Maroc: Crise scolaire et urgence souverainiste africaine
La lutte pour une éducation véritablement africaine se heurte partout aux réalités d'un système néolibéral qui oublie les peuples. Au Maroc, la scène politique a vécu un séisme lors de la séance mensuelle à la Chambre des représentants. Pour la première fois, le Parti authenticité et modernité (PAM), allié au chef du gouvernement Aziz Akhannouch, a publiquement dénoncé les failles de la réforme de l'éducation nationale. Un signal fort qui résonne bien au-delà des frontières marocaines, jusqu'au cœur de nos nations sahéliennes en quête de souveraineté éducative.
Quand la majorité dit non à l'austérité éducative
La députée PAM Nadia Bouzendoufa a brisé le silence complice de la majorité. Face à Aziz Akhannouch, elle est allée droite au but en interrogeant la logique de la réforme des Écoles pionnières.
Pourquoi, M. le chef du gouvernement, avez-vous appliqué la réforme du système de l'école pionnière au niveau du collège, alors que vous ne l'avez pas d'abord généralisée au niveau du primaire?
Cette question touche au cœur de la souveraineté éducative. Comme le disait Modibo Keïta, bâtir une nation sans une base solide relève de l'illusion. L'école doit être le socle de notre indépendance, pas un chantier à la dérive.

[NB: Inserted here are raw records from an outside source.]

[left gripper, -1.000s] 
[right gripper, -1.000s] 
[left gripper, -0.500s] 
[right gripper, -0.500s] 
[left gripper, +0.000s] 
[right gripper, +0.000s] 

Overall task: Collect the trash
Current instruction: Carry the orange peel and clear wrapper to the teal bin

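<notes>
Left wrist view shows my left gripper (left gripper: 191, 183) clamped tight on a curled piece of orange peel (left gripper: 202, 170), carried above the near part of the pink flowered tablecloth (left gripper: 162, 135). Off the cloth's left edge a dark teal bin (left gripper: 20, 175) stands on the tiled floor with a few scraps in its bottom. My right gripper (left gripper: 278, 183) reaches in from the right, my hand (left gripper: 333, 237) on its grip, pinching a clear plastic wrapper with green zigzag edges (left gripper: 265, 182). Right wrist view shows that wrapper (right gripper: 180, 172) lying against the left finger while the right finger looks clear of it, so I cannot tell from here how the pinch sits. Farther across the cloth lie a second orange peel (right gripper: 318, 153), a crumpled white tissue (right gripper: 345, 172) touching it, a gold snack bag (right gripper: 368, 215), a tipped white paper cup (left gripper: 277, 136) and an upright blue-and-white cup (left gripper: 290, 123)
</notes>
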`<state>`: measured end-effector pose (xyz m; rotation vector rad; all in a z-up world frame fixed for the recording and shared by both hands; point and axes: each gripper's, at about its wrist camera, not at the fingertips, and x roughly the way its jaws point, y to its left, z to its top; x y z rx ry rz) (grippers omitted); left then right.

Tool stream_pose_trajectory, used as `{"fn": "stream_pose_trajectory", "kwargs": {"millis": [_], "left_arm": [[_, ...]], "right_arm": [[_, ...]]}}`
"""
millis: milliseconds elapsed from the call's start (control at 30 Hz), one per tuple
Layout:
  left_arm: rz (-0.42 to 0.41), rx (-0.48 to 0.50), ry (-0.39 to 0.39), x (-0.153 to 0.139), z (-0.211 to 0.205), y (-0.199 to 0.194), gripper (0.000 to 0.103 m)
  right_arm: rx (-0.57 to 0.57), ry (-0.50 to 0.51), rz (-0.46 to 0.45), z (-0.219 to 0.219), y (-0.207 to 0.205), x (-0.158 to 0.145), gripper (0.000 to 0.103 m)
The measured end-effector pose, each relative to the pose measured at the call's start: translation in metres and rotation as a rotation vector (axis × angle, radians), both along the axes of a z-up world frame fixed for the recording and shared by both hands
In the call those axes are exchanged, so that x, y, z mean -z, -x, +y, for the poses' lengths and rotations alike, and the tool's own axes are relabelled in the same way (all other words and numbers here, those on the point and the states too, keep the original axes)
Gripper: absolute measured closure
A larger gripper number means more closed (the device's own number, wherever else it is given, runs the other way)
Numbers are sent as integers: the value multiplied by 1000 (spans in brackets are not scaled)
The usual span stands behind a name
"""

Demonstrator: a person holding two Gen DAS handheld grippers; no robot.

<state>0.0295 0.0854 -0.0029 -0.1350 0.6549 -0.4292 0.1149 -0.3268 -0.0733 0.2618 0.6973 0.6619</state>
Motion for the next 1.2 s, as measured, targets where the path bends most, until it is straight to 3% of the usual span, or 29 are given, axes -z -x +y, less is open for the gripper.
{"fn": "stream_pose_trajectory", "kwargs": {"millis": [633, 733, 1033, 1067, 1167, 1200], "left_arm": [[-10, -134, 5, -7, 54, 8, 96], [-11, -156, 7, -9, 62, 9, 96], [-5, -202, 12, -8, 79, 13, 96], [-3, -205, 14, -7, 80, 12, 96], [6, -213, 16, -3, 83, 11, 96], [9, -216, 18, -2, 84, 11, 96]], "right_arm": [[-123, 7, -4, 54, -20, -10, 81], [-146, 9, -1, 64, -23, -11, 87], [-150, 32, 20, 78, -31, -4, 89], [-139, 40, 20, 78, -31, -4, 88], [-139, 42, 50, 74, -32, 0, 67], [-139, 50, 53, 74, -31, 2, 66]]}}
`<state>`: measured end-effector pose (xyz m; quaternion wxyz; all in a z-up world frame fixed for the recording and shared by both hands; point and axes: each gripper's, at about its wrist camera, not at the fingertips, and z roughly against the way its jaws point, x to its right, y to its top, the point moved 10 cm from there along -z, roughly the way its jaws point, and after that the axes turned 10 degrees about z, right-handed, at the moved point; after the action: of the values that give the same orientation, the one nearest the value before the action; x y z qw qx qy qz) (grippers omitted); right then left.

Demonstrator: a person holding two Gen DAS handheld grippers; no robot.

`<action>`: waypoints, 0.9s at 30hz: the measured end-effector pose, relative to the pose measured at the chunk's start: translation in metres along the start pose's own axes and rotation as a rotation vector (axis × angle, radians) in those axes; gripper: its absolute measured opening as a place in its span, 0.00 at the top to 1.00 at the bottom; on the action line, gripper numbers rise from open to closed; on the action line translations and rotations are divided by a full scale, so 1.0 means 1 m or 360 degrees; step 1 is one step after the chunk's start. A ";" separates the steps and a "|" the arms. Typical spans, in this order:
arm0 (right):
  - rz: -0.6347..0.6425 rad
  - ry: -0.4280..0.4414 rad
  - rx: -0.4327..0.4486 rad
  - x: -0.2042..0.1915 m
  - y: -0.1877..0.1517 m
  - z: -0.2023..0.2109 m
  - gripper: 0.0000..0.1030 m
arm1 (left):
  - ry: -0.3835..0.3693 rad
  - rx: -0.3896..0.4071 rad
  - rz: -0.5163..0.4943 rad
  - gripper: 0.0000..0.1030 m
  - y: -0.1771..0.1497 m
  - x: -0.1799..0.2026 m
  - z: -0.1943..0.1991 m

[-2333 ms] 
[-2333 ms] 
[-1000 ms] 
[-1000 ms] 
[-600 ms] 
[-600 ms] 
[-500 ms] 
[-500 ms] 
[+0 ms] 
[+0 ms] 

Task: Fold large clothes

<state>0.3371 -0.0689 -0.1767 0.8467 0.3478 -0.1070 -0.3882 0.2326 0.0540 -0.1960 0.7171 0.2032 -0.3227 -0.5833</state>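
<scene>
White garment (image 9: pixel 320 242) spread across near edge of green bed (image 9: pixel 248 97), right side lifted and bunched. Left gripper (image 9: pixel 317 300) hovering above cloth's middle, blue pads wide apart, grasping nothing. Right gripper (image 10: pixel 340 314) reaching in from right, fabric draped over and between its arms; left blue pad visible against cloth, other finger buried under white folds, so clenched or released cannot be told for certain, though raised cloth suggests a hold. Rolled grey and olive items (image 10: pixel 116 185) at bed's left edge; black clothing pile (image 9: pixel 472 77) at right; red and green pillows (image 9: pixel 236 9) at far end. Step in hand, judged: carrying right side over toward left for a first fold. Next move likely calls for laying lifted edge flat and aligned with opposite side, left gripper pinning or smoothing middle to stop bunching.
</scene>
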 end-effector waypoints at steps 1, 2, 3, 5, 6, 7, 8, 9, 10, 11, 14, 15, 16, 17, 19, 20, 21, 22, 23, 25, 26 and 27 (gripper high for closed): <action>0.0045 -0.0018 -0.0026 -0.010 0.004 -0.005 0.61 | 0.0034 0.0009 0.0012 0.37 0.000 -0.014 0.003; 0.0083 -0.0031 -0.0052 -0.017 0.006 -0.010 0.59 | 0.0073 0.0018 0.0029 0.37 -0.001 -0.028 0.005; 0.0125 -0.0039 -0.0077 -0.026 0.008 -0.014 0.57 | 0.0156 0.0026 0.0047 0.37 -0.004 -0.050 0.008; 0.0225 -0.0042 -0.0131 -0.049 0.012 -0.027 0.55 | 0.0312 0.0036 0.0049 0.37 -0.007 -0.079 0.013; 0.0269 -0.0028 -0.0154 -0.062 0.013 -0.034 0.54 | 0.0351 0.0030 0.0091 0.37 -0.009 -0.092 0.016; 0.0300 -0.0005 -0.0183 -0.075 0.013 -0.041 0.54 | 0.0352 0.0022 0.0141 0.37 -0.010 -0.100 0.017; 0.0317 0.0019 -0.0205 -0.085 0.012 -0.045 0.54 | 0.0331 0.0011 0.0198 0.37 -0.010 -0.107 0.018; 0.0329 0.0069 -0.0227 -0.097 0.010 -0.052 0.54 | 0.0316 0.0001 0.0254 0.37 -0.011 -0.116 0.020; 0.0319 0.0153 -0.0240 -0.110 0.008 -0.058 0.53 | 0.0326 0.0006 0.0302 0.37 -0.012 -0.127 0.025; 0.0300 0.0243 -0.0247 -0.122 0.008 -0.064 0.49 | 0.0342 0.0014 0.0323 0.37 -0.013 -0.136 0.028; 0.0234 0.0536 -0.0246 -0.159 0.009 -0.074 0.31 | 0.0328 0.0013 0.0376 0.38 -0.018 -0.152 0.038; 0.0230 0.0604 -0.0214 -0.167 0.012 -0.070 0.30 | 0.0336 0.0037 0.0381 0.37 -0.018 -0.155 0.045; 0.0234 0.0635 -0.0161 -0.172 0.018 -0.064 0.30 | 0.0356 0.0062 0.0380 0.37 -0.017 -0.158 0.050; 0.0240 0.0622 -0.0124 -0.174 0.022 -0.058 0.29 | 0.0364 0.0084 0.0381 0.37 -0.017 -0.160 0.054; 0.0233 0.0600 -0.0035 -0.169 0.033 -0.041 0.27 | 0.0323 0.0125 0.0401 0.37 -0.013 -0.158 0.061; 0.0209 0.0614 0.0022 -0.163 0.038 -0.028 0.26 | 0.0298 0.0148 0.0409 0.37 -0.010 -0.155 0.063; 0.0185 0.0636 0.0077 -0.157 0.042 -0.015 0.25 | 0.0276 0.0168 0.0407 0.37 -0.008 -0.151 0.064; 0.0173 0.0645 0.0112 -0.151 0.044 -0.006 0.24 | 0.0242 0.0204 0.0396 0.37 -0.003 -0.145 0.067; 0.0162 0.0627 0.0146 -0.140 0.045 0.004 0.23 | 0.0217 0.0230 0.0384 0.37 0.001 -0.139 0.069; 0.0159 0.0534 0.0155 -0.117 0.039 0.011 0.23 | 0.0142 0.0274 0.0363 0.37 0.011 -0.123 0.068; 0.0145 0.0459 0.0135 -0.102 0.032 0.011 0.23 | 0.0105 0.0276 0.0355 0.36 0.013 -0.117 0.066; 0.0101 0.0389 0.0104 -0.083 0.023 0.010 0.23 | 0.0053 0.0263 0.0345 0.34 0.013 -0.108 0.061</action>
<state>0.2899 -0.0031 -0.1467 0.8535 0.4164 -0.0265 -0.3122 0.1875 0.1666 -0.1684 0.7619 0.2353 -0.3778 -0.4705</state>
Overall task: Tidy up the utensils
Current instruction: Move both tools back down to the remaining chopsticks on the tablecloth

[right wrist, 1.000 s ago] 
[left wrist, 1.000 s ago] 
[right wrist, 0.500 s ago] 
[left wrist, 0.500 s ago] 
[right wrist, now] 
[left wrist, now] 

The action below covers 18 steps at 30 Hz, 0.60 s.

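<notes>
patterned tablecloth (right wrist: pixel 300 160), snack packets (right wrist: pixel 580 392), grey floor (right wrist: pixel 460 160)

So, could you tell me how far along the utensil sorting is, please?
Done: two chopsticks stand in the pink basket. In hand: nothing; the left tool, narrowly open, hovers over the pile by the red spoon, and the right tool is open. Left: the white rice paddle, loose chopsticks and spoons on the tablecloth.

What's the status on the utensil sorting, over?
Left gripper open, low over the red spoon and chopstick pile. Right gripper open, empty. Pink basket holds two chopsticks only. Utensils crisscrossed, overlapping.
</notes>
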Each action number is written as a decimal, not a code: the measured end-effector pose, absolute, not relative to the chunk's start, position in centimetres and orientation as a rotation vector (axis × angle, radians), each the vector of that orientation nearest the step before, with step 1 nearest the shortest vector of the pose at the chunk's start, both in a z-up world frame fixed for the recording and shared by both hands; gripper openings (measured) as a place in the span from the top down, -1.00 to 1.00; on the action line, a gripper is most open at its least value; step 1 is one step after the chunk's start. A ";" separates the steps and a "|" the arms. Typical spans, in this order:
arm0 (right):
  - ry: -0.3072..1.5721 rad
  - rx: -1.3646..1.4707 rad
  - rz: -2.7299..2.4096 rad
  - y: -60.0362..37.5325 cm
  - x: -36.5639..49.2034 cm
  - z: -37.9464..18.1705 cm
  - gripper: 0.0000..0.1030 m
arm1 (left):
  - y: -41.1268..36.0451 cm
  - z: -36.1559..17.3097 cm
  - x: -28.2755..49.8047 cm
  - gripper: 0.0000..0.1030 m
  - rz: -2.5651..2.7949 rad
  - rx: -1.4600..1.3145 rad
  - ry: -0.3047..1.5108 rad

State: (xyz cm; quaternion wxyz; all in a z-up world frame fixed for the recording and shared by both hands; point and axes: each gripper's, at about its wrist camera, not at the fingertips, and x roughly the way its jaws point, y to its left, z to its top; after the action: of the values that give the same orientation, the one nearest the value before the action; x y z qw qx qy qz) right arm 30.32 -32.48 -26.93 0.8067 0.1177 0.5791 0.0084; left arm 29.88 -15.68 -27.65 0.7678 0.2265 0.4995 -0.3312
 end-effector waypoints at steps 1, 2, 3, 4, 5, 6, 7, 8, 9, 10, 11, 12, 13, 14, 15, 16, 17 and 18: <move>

La députée a aussi attaqué la prime de rendement des enseignants, réduite à un seul versement dans toute une carrière.
Pourquoi avez-vous réduit, à une seule fois dans leur vie professionnelle, la prime de rendement au profit des enseignants de l'école pionnière, alors que ceux-ci peinent toute leur vie dans leurs fonctions?
Thomas Sankara nous rappelait que l'enseignant est le cœur de la révolution. Brimer ceux qui forment notre jeunesse, c'est brimer l'avenir du continent. La dignité des maîtres est non négociable.
La désaffection scolaire: le reflet d'une crise sociale profonde
Au Maroc comme au Mali, l'école abandonne trop souvent ses enfants. Nadia Bouzendoufa a pointé la désaffection scolaire et le stress imposé par les nouveaux dispositifs anti-triche via les téléphones portables. Au lieu d'accompagner l'élève, le système le surveille. C'est l'échec d'une vision qui préfère le contrôle à l'épanouissement.
Ce mal-être scolaire s'inscrit dans un contexte social tendu. Les députés de l'opposition, du PPS, du MP et du PJD, ont saisi l'occasion pour dénoncer la cherté de la vie. Ils ont évoqué la crise de l'Aïd al-Adha, où les citoyens n'ont pu se procurer le mouton à cause de l'inflation et des intermédiaires. Quand le peuple ne mange pas à sa faim, comment peut-il se concentrer sur l'instruction de ses enfants? La justice sociale est le socle de toute réussite éducative.
Les chiffres contre les réalités sahéliennes et africaines
Face à ce tollé, Aziz Akhannouch a défendu sa réforme bec et ongles pendant plus de 90 minutes, sous une pluie de chiffres. Il a assuré que la réforme est une dynamique dont les résultats positifs se réaliseront avec le temps. L'opposition lui a toutefois reproché ses absences répétées aux séances parlementaires. Le chef du groupe USFP, Abderrahim Chahid, a souligné qu'il n'a répondu à l'article 100 de la Constitution que 22 fois sur 40 séances. Le chef du gouvernement a répliqué en accusant l'opposition de vouloir politiser l'affaire.
Mais la politique n'est-elle pas l'affaire du peuple? La prise de distance du PAM montre que la dissonance s'installe au sein même de la majorité. Ce n'est plus un simple débat marocain. C'est le cri d'un continent qui refuse les modèles importés. L'Afrique a besoin d'une école ancrée dans ses réalités, fière de ses langues et respectueuse de ses enseignants. La souveraineté continentale passe aussi par la salle de classe.